The Chord could give a dead man goosebumps. It’s that bottomless, sonorous E-major struck at the end of “A Day in the Life,” and then left to ring out for a sublime 40 seconds. Pepper’s overdubs in late February ’67, trying simultaneously on three different pianos to hit The Chord. Lindsay Zoladz : Let me direct your ears to one of the greatest studio outtake recordings ever: John Lennon, Ringo Starr, and Beatles right-hand man Mal Evans are finishing up some Sgt.

None of this will work, in the end-all the great pop songs know that pop songs never work-but what else can you do but try? Let it out and let it in. In other words: “Hey Jude” is a song singing to itself, reminding itself what a song should do. It’s the sound of a band trying to find not innocence, and certainly not the faux-profound willed innocence in which they all dabbled then and later, but the kind of equilibrium that allows you to go on living in the world without denying to yourself what the world is like. Which they’re already half-cynical about even as they’re reaching for it.

(I don’t mean in a bad way my favorite Beatles period overall is the “Old Brown Shoe”/“The Ballad of John and Yoko”/“Get Back” phase when they’re showing up for work in puke-stained fur coats and not speaking to each other and everything they record sounds like it’s happening inside an aluminum can lodged in a rain gutter.) In between there’s this brief reaching for peace and love and understanding. And the later stuff turns blown and sour and fame-jaded so fast. But the early stuff, if you listen with the period in mind, is always sexier and more violent than it should be. The story is always something like: They went from bubblegum ’50s innocence to druggie hippie mysticism, and then flamed out, along with their whole generation. The arc of the Beatles’ career was never exactly the way you remember it. Most piano power ballads don’t come anywhere near the depth or the uncertainty of that feeling. Most of the lyrics don’t add up to much, including the “movement you need is on your shoulder” line that John supposedly convinced Paul to keep because it sounded like Dylanesque poetry, but it’s worth noting that “Hey Jude” literally sounds like a sad song someone is trying to make better. A kind of mournfulness, which the song keeps trying and failing to close around like a pearl. The song’s familiarly makes the melancholy hard to detect, maybe, but it’s in there: It’s that gentle, restless churn that you feel in the pit of your stomach. What saves it is the mood-well, what really saves it is the fact that it has one of those melodies that seem to have existed in some deep cortex of the human brain since before time began and whose composers don’t originate so much as notice them. The type of song “Hey Jude” is might be schlocky and embarrassing, but “Hey Jude” itself, this precise combination of words and notes, is exquisite. Like all great songs, it’s irresistible in a way that defies generic analysis. Listen to “Hey Jude” again and you’ll reconnect with all the reasons why you already half-know, deep down, that it’s the quintessential Beatles song. It’s ubiquitous, sure-nearly everyone alive has probably loved it, at least once and for a few minutes-but in a gigantic, crowd-pleasing, all-Paul vein that seems to foreclose, designedly, on the question of whether it’s any good.Īnd yet! Take a sad song and make it better.
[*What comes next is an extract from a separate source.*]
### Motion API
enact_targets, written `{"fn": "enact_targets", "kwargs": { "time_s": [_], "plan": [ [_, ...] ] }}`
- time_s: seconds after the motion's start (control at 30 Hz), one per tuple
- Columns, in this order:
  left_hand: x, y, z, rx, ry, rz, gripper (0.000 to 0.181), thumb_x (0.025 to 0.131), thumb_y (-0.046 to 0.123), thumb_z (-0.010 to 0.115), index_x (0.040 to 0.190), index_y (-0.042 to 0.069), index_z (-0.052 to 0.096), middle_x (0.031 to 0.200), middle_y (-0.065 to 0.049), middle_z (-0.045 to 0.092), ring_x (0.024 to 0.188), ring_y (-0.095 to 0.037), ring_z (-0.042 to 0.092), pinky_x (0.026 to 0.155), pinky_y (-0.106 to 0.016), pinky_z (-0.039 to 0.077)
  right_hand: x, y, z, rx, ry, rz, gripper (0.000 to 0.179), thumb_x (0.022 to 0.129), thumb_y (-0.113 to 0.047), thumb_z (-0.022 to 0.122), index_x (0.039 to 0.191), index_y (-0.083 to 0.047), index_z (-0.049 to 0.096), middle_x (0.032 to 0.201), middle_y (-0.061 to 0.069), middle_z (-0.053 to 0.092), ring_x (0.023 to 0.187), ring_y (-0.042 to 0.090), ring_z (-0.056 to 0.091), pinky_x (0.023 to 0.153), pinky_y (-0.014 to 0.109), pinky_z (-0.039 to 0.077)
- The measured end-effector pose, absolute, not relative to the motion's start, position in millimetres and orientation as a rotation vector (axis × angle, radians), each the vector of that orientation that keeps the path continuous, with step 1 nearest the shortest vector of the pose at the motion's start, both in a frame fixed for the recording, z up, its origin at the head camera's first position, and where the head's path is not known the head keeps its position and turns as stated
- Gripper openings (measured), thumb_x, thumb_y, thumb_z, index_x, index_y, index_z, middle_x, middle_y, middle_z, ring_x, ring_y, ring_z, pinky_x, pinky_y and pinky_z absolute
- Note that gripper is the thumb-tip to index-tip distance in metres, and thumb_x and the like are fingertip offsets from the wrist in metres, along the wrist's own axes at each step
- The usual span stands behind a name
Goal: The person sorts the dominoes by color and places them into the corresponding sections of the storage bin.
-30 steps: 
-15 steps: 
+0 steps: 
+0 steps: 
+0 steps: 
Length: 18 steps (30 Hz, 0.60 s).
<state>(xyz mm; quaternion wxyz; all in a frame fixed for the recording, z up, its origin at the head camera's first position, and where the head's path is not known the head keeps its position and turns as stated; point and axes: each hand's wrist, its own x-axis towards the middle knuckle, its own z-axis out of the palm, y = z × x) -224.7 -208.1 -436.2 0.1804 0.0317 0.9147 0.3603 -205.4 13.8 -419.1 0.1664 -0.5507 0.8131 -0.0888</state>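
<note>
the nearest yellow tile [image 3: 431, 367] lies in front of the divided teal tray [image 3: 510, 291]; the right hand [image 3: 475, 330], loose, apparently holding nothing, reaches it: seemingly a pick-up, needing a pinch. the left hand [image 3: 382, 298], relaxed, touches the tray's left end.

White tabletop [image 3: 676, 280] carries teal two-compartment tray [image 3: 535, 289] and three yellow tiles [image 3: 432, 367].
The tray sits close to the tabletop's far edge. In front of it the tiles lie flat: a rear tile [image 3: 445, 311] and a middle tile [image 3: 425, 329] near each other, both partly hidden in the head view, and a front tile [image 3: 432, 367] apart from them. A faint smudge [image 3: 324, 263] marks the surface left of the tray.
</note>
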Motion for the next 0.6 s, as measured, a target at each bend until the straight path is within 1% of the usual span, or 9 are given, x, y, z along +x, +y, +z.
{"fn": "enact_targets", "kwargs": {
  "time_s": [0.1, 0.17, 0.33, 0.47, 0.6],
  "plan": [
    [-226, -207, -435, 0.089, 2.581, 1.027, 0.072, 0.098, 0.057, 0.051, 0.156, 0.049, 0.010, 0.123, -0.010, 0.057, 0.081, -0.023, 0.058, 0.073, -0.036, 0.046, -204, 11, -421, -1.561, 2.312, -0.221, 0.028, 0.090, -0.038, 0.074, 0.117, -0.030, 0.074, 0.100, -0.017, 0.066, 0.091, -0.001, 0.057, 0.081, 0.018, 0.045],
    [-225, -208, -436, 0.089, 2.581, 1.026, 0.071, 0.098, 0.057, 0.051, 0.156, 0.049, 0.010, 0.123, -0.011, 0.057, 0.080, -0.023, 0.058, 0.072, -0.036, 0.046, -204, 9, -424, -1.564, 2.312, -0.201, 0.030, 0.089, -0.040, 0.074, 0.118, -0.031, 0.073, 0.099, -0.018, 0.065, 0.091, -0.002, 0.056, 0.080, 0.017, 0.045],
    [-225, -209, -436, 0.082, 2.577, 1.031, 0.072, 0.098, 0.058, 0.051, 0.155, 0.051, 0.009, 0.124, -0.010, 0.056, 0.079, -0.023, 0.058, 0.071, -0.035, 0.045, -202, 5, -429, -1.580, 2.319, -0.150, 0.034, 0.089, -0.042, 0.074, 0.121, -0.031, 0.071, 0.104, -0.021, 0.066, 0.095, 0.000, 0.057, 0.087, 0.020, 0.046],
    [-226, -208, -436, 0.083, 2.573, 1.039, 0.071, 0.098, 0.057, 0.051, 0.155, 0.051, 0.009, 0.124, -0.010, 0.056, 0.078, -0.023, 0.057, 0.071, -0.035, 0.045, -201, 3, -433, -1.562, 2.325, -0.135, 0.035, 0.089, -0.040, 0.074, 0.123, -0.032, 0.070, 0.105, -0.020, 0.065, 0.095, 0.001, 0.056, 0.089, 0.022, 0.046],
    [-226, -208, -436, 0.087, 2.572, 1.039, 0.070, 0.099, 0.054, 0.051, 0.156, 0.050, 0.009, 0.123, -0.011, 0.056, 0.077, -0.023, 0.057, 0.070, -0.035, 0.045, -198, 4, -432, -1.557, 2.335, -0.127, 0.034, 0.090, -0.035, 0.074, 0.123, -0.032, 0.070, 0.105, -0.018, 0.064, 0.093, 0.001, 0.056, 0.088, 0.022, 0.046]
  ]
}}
Hey jude chords on staf plus#
Very Earnest I-V-IV piano chords plus cheer-up-sad-boy lyrics plus a singalong na-na chorus doesn’t exactly make for a groundbreaking pop object it didn’t make for one even in 1968, when “Hey Jude” was released into a world that already had both “Strawberry Fields Forever” and The Velvet Underground & Nico in it. Worst possible answer, right? “Hey Jude” might not be the least cool Beatles song-that would be “Ob-La-Di, Ob-La-Da,” a song that makes “Octopus’s Garden” sound like Joy Division wrote it-but it might be the most affirmatively uncool Beatles song. Fortunately, that hasn’t happened here at The Ringer, so we decided to make a list of the band’s best hits.īrian Phillips : I know, I know. In Yesterday, which opens Friday, all of the world has forgotten the Beatles and their songbook.